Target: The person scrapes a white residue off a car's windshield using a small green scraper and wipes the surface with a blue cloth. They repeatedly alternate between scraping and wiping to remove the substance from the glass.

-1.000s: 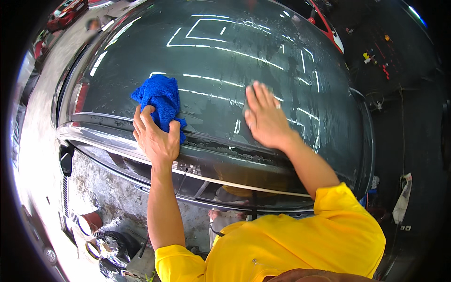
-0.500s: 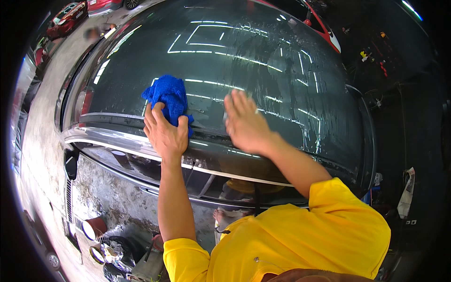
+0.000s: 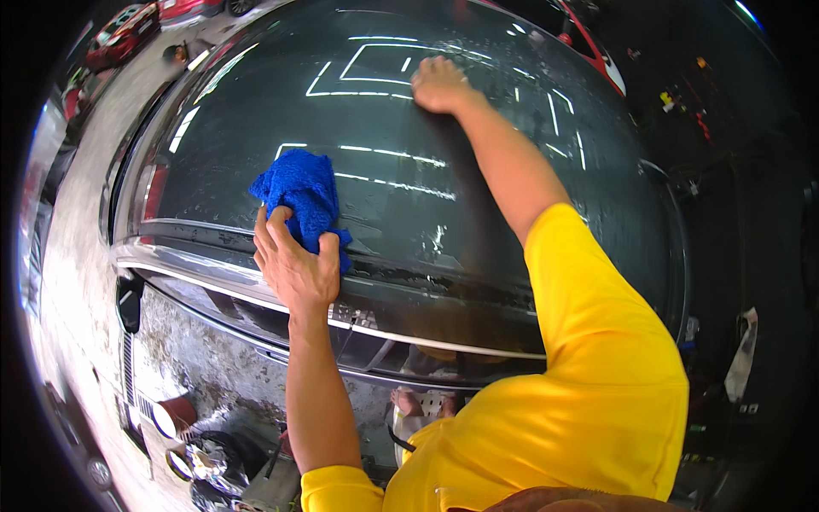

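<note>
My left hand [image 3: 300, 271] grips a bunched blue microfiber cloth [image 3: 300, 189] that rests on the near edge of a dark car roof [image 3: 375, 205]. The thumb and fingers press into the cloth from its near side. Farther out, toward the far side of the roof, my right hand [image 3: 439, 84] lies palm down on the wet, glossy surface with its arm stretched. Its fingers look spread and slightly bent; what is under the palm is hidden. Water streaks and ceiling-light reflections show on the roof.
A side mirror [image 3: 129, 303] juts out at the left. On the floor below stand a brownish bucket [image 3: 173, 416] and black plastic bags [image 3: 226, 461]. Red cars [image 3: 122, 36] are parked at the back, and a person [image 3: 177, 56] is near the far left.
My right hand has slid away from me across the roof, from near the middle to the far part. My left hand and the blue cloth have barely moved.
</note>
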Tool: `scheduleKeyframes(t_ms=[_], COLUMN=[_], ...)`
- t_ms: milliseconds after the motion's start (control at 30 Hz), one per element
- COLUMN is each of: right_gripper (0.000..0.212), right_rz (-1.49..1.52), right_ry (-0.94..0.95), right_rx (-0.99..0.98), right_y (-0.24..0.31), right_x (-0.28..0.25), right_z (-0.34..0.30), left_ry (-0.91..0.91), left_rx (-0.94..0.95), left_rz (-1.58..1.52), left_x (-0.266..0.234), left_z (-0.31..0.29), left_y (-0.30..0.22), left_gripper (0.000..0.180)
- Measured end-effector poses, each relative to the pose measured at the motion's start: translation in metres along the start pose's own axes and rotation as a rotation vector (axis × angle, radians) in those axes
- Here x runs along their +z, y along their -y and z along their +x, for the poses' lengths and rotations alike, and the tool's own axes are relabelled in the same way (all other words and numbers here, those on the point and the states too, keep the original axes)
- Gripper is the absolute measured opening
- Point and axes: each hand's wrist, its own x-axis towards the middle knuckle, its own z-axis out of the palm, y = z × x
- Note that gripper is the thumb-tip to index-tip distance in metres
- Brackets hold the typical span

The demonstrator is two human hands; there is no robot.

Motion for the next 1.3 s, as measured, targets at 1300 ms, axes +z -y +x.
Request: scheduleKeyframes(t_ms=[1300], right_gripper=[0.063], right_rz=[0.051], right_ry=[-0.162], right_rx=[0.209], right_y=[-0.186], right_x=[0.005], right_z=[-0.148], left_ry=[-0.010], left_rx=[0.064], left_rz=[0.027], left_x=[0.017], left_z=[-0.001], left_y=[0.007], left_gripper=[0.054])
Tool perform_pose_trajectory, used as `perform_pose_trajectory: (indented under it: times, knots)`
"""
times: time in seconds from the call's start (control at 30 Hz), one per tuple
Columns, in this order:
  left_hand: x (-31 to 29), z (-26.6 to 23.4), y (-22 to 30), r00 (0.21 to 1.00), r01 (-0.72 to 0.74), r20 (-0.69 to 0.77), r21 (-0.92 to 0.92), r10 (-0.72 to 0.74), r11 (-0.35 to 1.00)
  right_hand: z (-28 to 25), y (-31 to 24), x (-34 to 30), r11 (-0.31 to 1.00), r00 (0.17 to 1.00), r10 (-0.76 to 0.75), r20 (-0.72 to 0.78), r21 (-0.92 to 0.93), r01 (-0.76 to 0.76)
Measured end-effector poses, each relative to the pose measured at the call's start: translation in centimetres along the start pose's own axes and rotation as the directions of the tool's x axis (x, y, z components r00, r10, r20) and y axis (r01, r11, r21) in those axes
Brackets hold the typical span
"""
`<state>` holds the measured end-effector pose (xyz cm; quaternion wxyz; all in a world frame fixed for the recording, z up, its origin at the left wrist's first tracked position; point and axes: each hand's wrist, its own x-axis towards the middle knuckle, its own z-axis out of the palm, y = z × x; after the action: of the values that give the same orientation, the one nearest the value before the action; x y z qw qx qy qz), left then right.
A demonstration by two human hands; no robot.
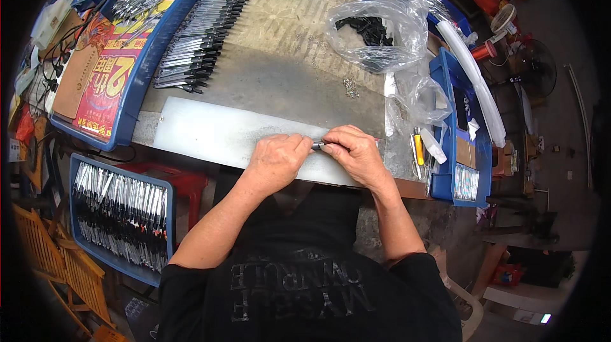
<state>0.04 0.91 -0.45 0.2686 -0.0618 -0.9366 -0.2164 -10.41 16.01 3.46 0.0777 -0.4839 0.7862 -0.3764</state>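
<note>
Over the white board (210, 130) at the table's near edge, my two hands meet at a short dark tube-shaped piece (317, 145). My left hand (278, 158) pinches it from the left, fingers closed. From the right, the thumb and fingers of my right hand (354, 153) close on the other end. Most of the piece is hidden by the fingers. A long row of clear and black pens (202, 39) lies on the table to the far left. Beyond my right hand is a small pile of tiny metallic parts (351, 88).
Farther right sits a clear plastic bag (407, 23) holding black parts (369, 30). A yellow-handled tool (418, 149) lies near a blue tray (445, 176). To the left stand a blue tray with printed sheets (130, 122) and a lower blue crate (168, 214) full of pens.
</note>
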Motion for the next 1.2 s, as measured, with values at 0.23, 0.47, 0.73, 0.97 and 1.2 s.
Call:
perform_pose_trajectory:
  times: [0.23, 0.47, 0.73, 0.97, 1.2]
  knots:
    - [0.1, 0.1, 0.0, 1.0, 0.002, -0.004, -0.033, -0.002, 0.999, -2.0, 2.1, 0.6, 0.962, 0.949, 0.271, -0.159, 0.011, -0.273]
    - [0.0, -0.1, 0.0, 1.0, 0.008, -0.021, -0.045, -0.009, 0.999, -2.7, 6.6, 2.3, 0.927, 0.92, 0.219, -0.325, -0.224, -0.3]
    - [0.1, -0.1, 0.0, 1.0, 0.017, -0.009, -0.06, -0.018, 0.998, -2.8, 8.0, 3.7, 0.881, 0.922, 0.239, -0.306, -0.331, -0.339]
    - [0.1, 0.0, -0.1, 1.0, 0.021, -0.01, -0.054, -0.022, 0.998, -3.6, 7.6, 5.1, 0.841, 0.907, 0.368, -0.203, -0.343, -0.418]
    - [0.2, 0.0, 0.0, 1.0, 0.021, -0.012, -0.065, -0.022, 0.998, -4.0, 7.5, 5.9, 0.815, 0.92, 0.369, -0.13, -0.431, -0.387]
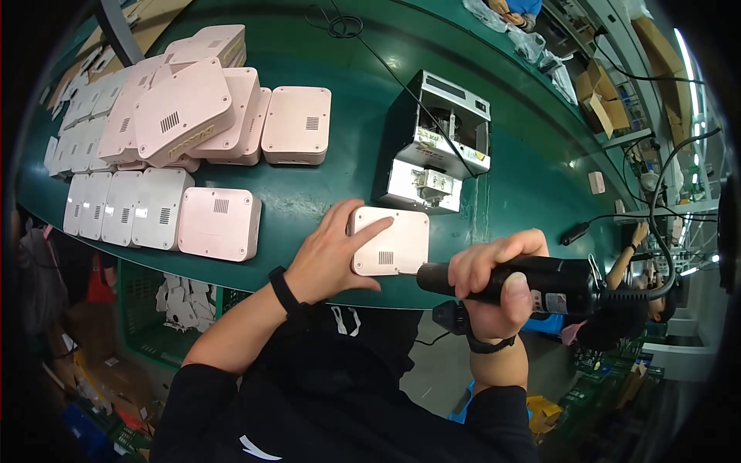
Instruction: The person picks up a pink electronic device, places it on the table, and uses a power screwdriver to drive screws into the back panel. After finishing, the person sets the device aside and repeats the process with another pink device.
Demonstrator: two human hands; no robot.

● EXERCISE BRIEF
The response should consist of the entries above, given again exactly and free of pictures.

● RESULT BELOW
Target: The person scrapes a white residue off a car's windshield using a small green scraper and wipes the surface with a blue cloth. They repeatedly alternate between scraping and wiping to remove the substance from the glass.

-1.000s: 
-0.500s: 
+0.000s: 

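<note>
My left hand [image 3: 300, 271] grips a bunched blue microfiber cloth [image 3: 300, 189] that rests on the near edge of a dark car roof [image 3: 375, 205]. The thumb and fingers press into the cloth from its near side. Farther out, toward the far side of the roof, my right hand [image 3: 439, 84] lies palm down on the wet, glossy surface with its arm stretched. Its fingers look spread and slightly bent; what is under the palm is hidden. Water streaks and ceiling-light reflections show on the roof.
A side mirror [image 3: 129, 303] juts out at the left. On the floor below stand a brownish bucket [image 3: 173, 416] and black plastic bags [image 3: 226, 461]. Red cars [image 3: 122, 36] are parked at the back, and a person [image 3: 177, 56] is near the far left.
My right hand has slid away from me across the roof, from near the middle to the far part. My left hand and the blue cloth have barely moved.
</note>
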Tool: `scheduleKeyframes(t_ms=[_], COLUMN=[_], ...)`
- t_ms: milliseconds after the motion's start (control at 30 Hz), one per element
- COLUMN is each of: right_gripper (0.000..0.212), right_rz (-1.49..1.52), right_ry (-0.94..0.95), right_rx (-0.99..0.98), right_y (-0.24..0.31), right_x (-0.28..0.25), right_z (-0.34..0.30), left_ry (-0.91..0.91), left_rx (-0.94..0.95), left_rz (-1.58..1.52), left_x (-0.266..0.234), left_z (-0.31..0.29), left_y (-0.30..0.22), left_gripper (0.000..0.180)
- Measured end-effector poses, each relative to the pose measured at the motion's start: translation in metres along the start pose's own axes and rotation as a rotation vector (axis × angle, radians) in those axes
- Here x runs along their +z, y along their -y and z along their +x, for the poses' lengths and rotations alike, and the tool's own axes are relabelled in the same way (all other words and numbers here, those on the point and the states too, keep the original axes)
- Gripper is the absolute measured opening
- Point and axes: each hand's wrist, its own x-axis towards the middle knuckle, its own z-axis out of the palm, y = z × x
- Note that gripper is the thumb-tip to index-tip distance in metres
- Brackets hold the typical span

The demonstrator is two human hands; there is no robot.

Motion for the next 1.3 s, as measured, targets at 1300 ms, axes +z -y +x.
Request: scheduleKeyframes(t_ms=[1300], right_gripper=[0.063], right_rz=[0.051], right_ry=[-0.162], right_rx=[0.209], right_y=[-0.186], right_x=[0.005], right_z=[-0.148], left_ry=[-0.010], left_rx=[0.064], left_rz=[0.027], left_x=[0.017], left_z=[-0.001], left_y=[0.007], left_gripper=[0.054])
Tool perform_pose_trajectory, used as `perform_pose_trajectory: (indented under it: times, knots)`
"""
times: time in seconds from the call's start (control at 30 Hz), one per tuple
Columns, in this order:
  left_hand: x (-31 to 29), z (-26.6 to 23.4), y (-22 to 30), r00 (0.21 to 1.00), r01 (-0.72 to 0.74), r20 (-0.69 to 0.77), r21 (-0.92 to 0.92), r10 (-0.72 to 0.74), r11 (-0.35 to 1.00)
  right_hand: z (-28 to 25), y (-31 to 24), x (-34 to 30), r11 (-0.31 to 1.00), r00 (0.17 to 1.00), r10 (-0.76 to 0.75), r20 (-0.72 to 0.78), r21 (-0.92 to 0.93), r01 (-0.76 to 0.76)
Measured end-effector poses, each relative to the pose measured at the call's start: translation in centimetres along the start pose's own axes and rotation as the directions of the tool's x axis (x, y, z components r00, r10, r20) and y axis (r01, r11, r21) in those axes
Brackets hold the typical span
"""
`<state>` holds the measured end-effector pose (xyz cm; quaternion wxyz; all in a world frame fixed for the recording, z up, its origin at the left wrist's first tracked position; point and axes: each hand's wrist, its own x-axis towards the middle knuckle, its own z-axis out of the palm, y = z × x; after the action: of the values that give the same orientation, the one nearest the value before the action; x y z qw qx qy qz), left then right.
A demonstration by two human hands; no robot.
<state>0.04 0.91 -0.45 0.2686 -0.0618 -0.9366 -0.2164 -10.41 16.01 3.46 0.0777 -0.4839 0.7862 -0.3764</state>
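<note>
Over the white board (210, 130) at the table's near edge, my two hands meet at a short dark tube-shaped piece (317, 145). My left hand (278, 158) pinches it from the left, fingers closed. From the right, the thumb and fingers of my right hand (354, 153) close on the other end. Most of the piece is hidden by the fingers. A long row of clear and black pens (202, 39) lies on the table to the far left. Beyond my right hand is a small pile of tiny metallic parts (351, 88).
Farther right sits a clear plastic bag (407, 23) holding black parts (369, 30). A yellow-handled tool (418, 149) lies near a blue tray (445, 176). To the left stand a blue tray with printed sheets (130, 122) and a lower blue crate (168, 214) full of pens.
</note>
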Motion for the next 1.2 s, as measured, with values at 0.23, 0.47, 0.73, 0.97 and 1.2 s.
Call:
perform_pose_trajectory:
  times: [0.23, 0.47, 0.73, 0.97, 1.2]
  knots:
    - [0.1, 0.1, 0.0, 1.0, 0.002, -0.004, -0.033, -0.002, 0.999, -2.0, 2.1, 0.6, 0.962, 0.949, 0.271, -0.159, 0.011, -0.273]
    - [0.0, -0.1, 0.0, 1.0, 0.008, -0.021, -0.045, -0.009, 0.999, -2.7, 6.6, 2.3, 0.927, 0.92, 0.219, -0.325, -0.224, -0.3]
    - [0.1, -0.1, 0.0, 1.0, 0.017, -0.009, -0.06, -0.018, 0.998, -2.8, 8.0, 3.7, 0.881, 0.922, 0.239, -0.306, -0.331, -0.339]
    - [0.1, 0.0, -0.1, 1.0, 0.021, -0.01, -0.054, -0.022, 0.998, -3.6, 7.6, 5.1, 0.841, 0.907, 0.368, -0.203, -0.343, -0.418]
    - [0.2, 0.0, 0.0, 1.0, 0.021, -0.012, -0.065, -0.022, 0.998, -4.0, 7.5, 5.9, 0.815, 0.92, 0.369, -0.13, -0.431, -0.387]
Instruction: The person picks up a pink electronic device, places it on the table, and uses a power screwdriver to drive screws into the back panel. After finishing, the person sets the device aside and repeats the process with another pink device.
Demonstrator: two human hands; no robot.

The exercise has no further content.